● What is expected
Please reproduce verbatim the lines below, from the first through the one with "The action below".

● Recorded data
* * *

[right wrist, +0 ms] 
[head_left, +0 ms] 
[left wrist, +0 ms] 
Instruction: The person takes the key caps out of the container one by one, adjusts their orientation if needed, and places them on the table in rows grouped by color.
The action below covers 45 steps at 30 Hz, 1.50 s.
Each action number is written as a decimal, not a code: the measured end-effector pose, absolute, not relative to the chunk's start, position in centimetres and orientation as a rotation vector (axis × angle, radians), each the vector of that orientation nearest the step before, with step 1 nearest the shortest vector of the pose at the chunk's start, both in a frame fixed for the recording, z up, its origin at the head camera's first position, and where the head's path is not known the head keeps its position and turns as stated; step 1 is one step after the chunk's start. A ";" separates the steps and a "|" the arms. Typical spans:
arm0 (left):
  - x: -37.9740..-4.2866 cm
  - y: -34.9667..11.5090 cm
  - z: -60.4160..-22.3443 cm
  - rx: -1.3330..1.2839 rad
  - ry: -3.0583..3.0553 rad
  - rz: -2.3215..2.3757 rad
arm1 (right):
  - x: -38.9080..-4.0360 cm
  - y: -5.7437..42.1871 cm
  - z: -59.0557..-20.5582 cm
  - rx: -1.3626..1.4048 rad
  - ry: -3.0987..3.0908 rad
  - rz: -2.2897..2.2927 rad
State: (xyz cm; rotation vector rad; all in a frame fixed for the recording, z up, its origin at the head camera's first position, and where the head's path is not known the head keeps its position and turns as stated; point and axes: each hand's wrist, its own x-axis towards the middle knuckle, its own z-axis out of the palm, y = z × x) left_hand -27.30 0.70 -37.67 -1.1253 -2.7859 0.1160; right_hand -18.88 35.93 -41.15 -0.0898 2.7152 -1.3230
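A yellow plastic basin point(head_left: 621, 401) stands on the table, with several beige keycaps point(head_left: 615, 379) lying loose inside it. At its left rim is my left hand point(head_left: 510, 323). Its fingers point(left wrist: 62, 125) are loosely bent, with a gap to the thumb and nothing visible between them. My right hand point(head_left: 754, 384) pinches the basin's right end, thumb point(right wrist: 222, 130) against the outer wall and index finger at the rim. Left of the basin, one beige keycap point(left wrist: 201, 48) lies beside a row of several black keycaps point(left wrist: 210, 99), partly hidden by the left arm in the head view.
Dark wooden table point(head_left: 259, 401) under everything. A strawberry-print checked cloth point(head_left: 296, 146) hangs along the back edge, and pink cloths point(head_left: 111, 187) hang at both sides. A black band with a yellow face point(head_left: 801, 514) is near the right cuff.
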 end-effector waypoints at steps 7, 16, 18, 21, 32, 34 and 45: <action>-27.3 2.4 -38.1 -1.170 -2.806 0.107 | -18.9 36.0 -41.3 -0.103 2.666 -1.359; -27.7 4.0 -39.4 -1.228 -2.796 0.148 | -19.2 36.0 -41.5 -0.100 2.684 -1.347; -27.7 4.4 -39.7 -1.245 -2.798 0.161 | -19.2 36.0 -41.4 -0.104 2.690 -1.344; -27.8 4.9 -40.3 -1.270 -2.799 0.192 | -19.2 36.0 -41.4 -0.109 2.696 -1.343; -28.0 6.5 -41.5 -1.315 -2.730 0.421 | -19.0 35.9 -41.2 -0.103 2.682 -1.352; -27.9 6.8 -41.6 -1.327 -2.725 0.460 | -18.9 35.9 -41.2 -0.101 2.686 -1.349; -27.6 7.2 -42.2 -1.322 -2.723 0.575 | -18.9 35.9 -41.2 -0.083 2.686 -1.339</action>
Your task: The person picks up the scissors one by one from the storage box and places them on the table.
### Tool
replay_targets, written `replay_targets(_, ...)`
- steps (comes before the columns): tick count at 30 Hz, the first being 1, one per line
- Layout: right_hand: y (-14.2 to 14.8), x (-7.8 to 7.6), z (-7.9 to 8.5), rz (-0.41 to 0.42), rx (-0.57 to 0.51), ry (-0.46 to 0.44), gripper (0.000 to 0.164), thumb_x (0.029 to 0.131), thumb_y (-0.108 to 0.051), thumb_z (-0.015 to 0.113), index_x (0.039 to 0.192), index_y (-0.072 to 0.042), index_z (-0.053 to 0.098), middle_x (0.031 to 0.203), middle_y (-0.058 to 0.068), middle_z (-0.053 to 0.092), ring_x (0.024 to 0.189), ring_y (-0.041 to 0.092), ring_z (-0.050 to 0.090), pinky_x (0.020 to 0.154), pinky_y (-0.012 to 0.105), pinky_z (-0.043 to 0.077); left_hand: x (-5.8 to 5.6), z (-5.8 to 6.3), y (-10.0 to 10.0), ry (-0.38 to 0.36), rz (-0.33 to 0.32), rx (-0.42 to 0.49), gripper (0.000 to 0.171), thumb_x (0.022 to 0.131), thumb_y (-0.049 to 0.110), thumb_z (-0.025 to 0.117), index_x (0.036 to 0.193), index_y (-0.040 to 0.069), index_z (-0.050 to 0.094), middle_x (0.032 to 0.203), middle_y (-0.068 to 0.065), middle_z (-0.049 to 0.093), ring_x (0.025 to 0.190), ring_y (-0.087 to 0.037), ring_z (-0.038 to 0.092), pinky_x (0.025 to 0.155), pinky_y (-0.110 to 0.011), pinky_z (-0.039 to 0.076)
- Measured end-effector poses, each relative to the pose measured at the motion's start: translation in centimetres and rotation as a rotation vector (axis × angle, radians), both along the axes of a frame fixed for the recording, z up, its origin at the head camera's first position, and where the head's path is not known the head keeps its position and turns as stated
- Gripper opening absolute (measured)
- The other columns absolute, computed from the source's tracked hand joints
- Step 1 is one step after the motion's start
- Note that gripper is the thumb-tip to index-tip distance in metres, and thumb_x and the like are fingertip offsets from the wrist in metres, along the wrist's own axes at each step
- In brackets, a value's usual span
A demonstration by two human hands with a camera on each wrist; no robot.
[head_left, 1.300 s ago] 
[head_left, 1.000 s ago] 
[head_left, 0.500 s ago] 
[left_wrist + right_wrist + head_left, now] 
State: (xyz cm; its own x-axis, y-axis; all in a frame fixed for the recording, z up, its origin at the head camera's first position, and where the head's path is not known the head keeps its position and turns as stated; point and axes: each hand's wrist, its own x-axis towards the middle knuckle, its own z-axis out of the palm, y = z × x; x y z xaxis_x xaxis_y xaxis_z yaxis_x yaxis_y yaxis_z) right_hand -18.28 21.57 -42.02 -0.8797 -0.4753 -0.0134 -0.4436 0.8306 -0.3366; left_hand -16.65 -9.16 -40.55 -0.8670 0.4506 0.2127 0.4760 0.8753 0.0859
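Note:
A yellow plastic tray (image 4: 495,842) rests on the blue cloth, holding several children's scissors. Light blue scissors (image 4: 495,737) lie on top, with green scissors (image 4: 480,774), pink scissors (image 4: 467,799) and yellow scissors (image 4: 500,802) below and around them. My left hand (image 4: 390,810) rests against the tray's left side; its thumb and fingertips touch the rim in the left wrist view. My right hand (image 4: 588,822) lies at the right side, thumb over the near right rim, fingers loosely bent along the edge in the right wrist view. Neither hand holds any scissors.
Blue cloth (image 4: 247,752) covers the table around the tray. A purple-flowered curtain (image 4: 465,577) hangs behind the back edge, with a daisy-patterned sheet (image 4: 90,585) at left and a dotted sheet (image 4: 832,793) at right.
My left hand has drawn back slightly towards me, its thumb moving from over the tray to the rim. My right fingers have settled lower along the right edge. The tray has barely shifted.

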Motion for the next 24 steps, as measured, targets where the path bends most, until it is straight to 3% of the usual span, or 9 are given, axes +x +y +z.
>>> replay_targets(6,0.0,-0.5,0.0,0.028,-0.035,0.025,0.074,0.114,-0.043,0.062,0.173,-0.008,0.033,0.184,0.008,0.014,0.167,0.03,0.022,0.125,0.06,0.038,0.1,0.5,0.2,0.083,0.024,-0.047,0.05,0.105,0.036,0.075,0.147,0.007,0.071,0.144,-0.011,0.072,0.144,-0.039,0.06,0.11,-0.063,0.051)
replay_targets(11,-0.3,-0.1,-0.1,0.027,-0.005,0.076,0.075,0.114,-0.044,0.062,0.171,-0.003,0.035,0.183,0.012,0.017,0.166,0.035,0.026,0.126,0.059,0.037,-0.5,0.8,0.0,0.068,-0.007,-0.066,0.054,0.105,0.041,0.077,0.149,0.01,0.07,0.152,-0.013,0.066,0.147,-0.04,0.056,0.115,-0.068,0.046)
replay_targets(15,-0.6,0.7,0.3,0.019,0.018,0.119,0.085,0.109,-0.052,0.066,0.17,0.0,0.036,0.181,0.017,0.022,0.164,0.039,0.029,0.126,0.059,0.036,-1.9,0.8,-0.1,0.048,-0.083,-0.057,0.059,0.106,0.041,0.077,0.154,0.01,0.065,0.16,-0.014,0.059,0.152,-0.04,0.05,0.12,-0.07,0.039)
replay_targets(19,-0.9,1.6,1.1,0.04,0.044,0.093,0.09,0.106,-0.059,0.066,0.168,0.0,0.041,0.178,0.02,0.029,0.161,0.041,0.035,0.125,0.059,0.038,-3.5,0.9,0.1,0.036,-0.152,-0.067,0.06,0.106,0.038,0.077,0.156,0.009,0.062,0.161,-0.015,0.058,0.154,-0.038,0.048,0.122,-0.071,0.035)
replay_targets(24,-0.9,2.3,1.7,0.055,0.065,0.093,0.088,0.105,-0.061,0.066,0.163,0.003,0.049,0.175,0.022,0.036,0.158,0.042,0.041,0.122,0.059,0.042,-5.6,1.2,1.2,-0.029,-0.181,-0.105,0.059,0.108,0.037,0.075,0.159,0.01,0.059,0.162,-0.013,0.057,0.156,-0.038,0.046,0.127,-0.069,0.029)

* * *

● Written solution
[right wrist, +0 ms] 
[head_left, +0 ms] 
[left wrist, +0 ms] 
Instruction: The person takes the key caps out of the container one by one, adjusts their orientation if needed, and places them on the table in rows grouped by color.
The action below covers 45 steps at 30 Hz, 1.50 s.

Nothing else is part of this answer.